Chocolate Decadence Flourless Chocolate Cake-like Dessert

While I haven't made the following recipe, it is in the Holiday 2008 issue of Cook's Illustrated Holiday Baking. It's called 'The Ultimate Flourless Chocolate Cake.'

They also tested chocolate for this cake and found that Callebaut Intense Dark Chocolate gave the best results. Ghirardelli bittersweet chocolate was runner-up.

Chocolate Decadence Flourless Chocolate Cake
serves 12-16 people

16 tbsp (2 sticks) unsalted butter, cut into 16 pieces, plus extra for greasing the pan
8 large eggs, cold
1 pound bittersweet or semisweet chocolate, chopped coarse
1/4 cup strong coffee or liqueur (optional - may also use a nut, coffee, or orange flavor)

Adjust oven rack to lower-middle position and heat oven to 325°F. Line bottom of 8" springform pan with parchment paper and grease sides of pan. Wrap outside of pan with 2 sheets of heavy-duty aluminum foil and set in large roasting pan. Bring kettle of water to boil.

Beat eggs in bowl of stand mixer fitted with whisk attachment at high speed until volume doubles (to approximately 1 quart), about 5 minutes.

Meanwhile, melt chocolate and butter (with coffee or liqueur, if using) in large heatproof bowl set over pan of almost simmering water until smooth and very warm (about 115°F on instant-read thermometer), stirring once or twice. (To melt in microwave, heat chocolate in microwave-safe bowl at 50% power for 2 minutes, stir, add butter and coffee, if using, and continue heating at 50% power, stirring every minute, until chocolate and butter have melted and are smooth, another 2 to 3 minutes total.) Using large rubber spatula, fold one-third of egg foam into chocolate mixture until only few streaks of egg are visible; fold in half of remaining foam, then last of foam, until mixture is totally homogeneous.

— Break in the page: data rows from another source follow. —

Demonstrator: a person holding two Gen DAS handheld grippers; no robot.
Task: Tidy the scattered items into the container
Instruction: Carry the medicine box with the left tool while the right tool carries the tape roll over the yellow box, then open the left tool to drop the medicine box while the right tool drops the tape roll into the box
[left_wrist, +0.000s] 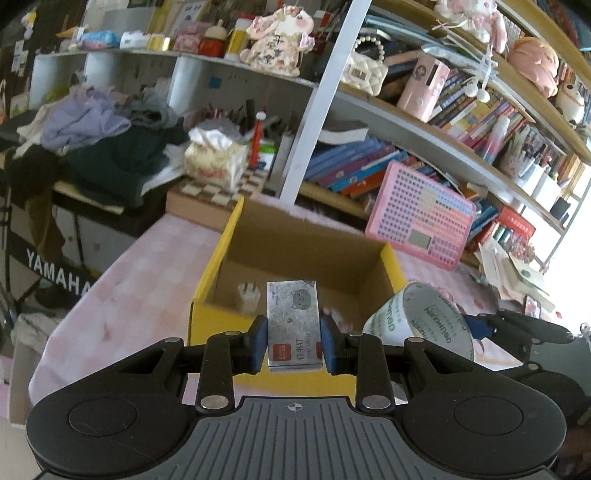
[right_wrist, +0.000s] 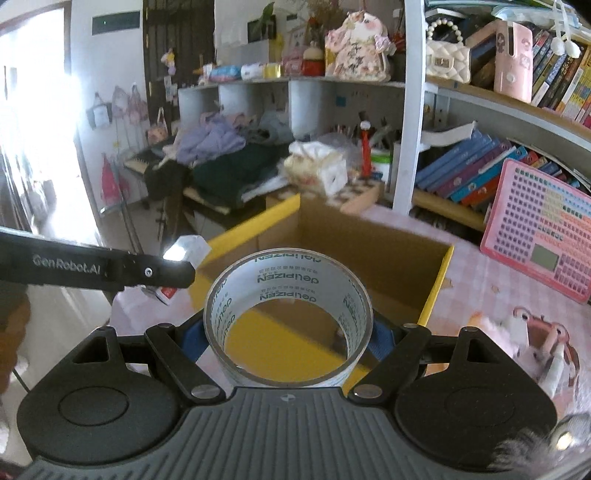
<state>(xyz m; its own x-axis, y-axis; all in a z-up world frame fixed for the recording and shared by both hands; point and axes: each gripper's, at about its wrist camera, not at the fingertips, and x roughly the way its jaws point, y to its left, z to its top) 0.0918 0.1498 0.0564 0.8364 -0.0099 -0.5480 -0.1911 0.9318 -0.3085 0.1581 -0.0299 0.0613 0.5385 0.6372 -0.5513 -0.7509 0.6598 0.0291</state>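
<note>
A yellow cardboard box (left_wrist: 210, 291), open at the top, stands on the pink checked table; it also shows in the right wrist view (right_wrist: 439, 280). My left gripper (left_wrist: 294, 341) is shut on a small silver staples box (left_wrist: 293, 317) and holds it over the box's near wall. A white plug (left_wrist: 248, 295) lies inside the box. My right gripper (right_wrist: 288, 332) is shut on a roll of clear tape (right_wrist: 288, 280), held just before the box's near wall. The tape roll (left_wrist: 424, 317) and the right gripper show at the right in the left wrist view.
A pink calculator (left_wrist: 421, 221) leans against the bookshelf behind the box. A plush toy (right_wrist: 535, 332) lies on the table at the right. Clothes (left_wrist: 110, 147) are piled on a keyboard at the left. Shelves of books stand at the back.
</note>
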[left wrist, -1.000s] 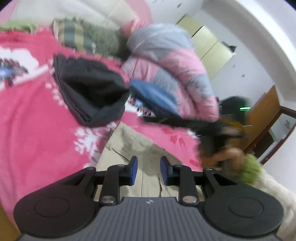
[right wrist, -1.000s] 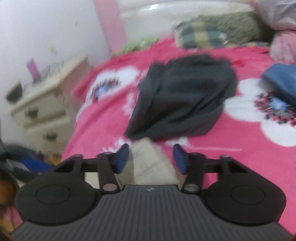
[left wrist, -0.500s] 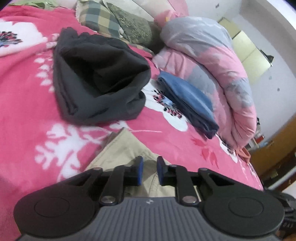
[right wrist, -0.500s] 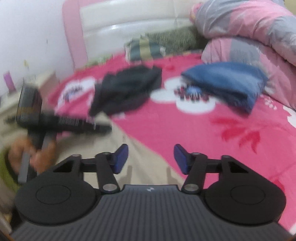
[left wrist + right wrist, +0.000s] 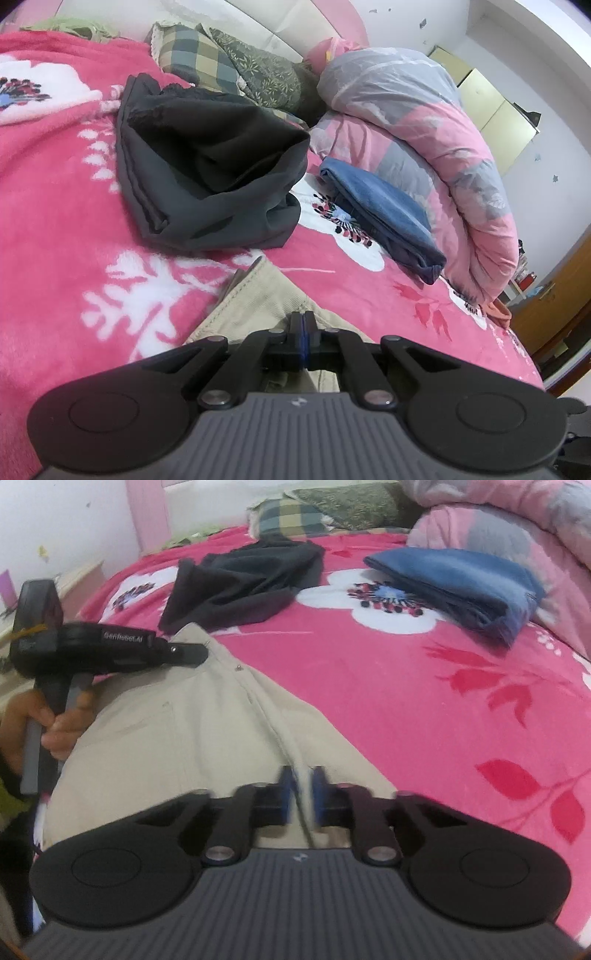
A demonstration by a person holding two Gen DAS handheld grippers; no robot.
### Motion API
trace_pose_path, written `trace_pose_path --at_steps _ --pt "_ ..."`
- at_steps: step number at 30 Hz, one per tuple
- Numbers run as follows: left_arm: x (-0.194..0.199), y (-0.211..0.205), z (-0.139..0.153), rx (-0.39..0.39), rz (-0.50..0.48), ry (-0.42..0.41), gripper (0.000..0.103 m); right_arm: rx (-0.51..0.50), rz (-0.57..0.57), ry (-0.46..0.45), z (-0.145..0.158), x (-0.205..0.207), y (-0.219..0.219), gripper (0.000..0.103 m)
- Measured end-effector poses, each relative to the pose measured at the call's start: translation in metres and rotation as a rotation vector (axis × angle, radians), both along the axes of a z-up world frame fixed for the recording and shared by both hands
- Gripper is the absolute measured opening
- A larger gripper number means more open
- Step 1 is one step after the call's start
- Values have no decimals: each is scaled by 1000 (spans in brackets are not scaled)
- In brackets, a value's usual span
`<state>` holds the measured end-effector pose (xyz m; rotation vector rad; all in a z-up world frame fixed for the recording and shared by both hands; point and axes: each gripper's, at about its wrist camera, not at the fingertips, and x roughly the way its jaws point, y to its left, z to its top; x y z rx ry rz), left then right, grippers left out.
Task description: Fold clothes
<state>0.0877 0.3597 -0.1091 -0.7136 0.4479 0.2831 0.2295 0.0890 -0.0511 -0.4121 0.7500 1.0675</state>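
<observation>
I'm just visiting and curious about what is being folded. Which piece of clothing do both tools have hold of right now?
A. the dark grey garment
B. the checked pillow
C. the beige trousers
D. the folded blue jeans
C: both the left gripper and the right gripper have their jaws pinched on the beige trousers; the dark grey garment and the blue jeans lie untouched further up the bed.

A bed fills both views, spread with a pink floral blanket [image 5: 55,206]; behind it a white padded headboard [image 5: 258,22] with a pink edge; white walls [image 5: 561,122], scuffed in spots; pale yellow-green cabinets [image 5: 495,118] set high at the right; a brown wooden door [image 5: 554,306] beneath; a cream bedside cabinet [image 5: 79,579] left of the bed in the right wrist view; soft, even light.
</observation>
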Motion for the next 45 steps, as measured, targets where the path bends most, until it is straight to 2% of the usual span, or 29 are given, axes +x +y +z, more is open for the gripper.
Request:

Scrape batter into prepared springform pan and smooth surface with rubber spatula. Set roasting pan on oven rack and pour in enough boiling water to come about halfway up sides of springform pan. Bake until cake has risen slightly, edges are just beginning to set, thin-glazed brownie-like crust has formed on surface, and instant-read thermometer inserted halfway into center reads 140°F, 22 to 25 minutes. Remove cake pan from water bath and set on wire rack; cool to room temperature. Cover and refrigerate overnight. (Cake can be covered and refrigerated for up to 4 days.)

About 30 minutes before serving, remove sides of pan, invert cake onto sheet of waxed paper, peel off parchment paper, and reinvert cake onto serving platter. Sieve light sprinkling of confectioner's sugar or unsweetened cocoa powder over the cake to decorate, if desired.

To serve, use sharp, thin-bladed knife, dipping knife into pitcher of hot water and wiping blade before each use.

As soon as I can get a springform pan, I plan on trying this one. My fiberarts group will go ape for it!